Desde el primer año, Cierro Grande se caracterizó por su intensa vida social y deportiva. Se institucionalizó muy pronto un torneo dominical que hasta la fecha nunca ha dejado de celebrarse. Había en aquel primer año un cartel que decía: "El torneo del domingo se juega aunque haga buen tiempo". Los premios no podían ser más modestos, como las inscripciones, pero poco a poco se fueron celebrando algunos mejores, hasta llegar en dos años a celebrar uno, patrocinado por Citröen Carastur, en el que se ofrecía un coche al que lograra hacer "hoyo en 1" en un par 3 de 132 metros. El que más se acercó fue el socio José María Gutiérrez, y el ganador del torneo el gerente del Club de Golf Lugo, Daniel Fernández.

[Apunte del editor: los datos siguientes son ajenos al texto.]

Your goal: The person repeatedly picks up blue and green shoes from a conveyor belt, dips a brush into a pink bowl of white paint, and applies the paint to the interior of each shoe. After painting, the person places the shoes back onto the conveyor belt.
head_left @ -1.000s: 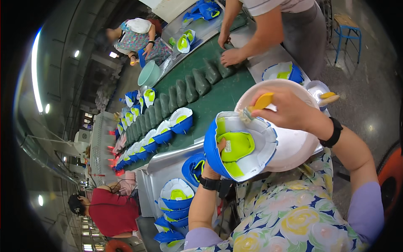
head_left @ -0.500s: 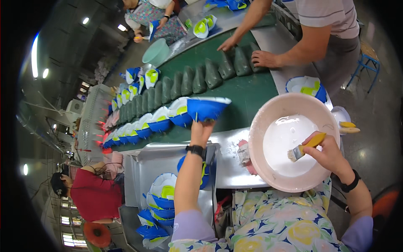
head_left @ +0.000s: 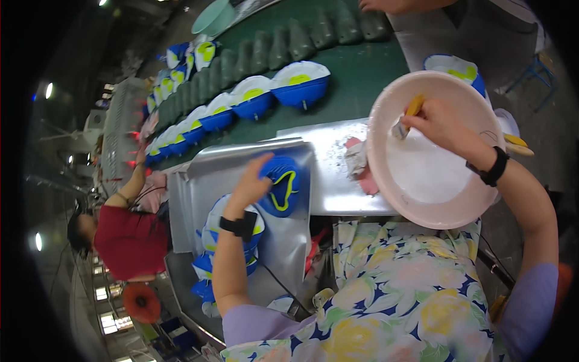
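Note:
My left hand (head_left: 250, 183), fingers spread and holding nothing, is at the edge of a blue shoe upper (head_left: 281, 192) with a lime-trimmed opening, in the metal tray (head_left: 288, 253). Whether the fingertips touch it I cannot tell. A pile of blue and white shoe uppers (head_left: 211, 241) lies partly behind my left wrist. My right hand (head_left: 440, 122) grips a yellow-handled brush (head_left: 414, 106) over a pale pink basin (head_left: 392, 202) of white liquid. The bristles point down near the basin's far left wall. On the green belt (head_left: 356, 81), shoe uppers (head_left: 300, 84) stand in a row, soles down.
Dark shoe lasts (head_left: 259, 53) line the belt behind the uppers. Pink and grey rags (head_left: 360, 166) touch the basin's left side. Another upper (head_left: 455, 67) sits behind the basin. A person in red (head_left: 129, 241) works at left; another person's hand (head_left: 398, 5) shows at the far edge.
My left hand has let go of a shoe upper, now standing at the row's right end, and moved back to the tray. The brush has moved toward the basin's far left side.

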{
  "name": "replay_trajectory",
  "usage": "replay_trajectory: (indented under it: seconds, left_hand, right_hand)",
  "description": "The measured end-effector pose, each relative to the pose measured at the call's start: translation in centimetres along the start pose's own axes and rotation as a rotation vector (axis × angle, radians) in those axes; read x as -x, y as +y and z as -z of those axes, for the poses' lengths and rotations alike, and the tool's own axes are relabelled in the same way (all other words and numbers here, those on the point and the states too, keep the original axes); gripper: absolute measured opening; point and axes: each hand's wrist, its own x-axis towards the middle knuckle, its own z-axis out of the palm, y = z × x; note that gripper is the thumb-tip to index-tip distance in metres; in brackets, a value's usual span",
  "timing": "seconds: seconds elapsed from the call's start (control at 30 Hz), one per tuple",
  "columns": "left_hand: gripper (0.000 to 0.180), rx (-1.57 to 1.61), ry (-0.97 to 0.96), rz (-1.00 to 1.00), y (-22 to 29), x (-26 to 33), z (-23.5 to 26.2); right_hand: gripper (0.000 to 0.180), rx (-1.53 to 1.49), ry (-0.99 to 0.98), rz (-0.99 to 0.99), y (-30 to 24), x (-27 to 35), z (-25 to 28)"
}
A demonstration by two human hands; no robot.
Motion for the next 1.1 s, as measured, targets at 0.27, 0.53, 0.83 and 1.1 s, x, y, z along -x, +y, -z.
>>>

Los torneos fueron el motor social de Cierro Grande, atrayendo cada vez a más residentes, y a los primeros niños. Cierro Grande ofreció clases gratuitas a los alumnos del colegio de Tapia, y en realidad a cuantos niños de la comarca lo desearan. Hubo momentos en los que 60 niños recibían clases gratuitas, participaban en torneos para ellos... En este capítulo entra de lleno José Manuel López, que hoy es monitor de golf de Cierro Grande junto con Simón Quintana, y que ingresó en el club en 1995. Con sólo 13 años, antes de ser socio, José Manuel hacía como los maletillas del toreo, y aprovechaba el atardecer, cuando el campo quedaba vacío, para entrar en él y jugar algunos hoyos cerca de su casa, con el hierro que le había regalado un socio. Por el día, José Manuel hacía de caddy de los socios, ganando así algunas bolas para practicar y, gracias a la generosidad de socios como Paco Luis, haciéndose con un modesto equipo de juego. José Manuel está muy ligado a la historia de Cierro Grande. Muy pronto pasaba de alumno a profesor, y compartía con Gonzalo Moure las clases a los niños del colegio.
Poco a poco, José Manuel fue encargándose de las bolas de la cancha de prácticas, hasta haber alcanzado lo que hoy es una cancha perfecta, con máquina automática expendedora de bolas, además de la tienda de golf. Fue el primer caddy-master, encargándose también de handicaps, cafetería... Su nivel de juego, con un handicap personal muy cercano al 0, atestigua que se trata de un gran golfista, algo de lo que habla su impresionante vitrina de trofeos, logrados en Cierro Grande, así como en los principales campos de Asturias y Galicia. Pero junto a él hay que nombrar a otros jóvenes, que empezaron como niños: María Sánchez, Claudia López, Rodrigo López, Pablo Díaz, Simón Quintana... Este último acaba de asumir las funciones de caddy-master, y se encarga ahora de las clases de los niños, muchos de ellos con un gran futuro. Algunos de éstos, como Lidia Goyos, demuestran que ya son una realidad como golfistas. En este capítulo infantil, es imposible olvidar a Darío Rodríguez, hijo de Manolo, presidente del comité de competición. Darío ha sido uno de los jugadores más precoces, no sólo de Cierro Grande, sino de España. Comenzó a dar bolas al año y medio, cuando aún no hablaba, y con un estilo envidiable. Tan brillante era que fue objeto de un reportaje en un telediario nacional. Actualmente, con 5 años, ya juega torneos por parejas, con resultados asombrosos.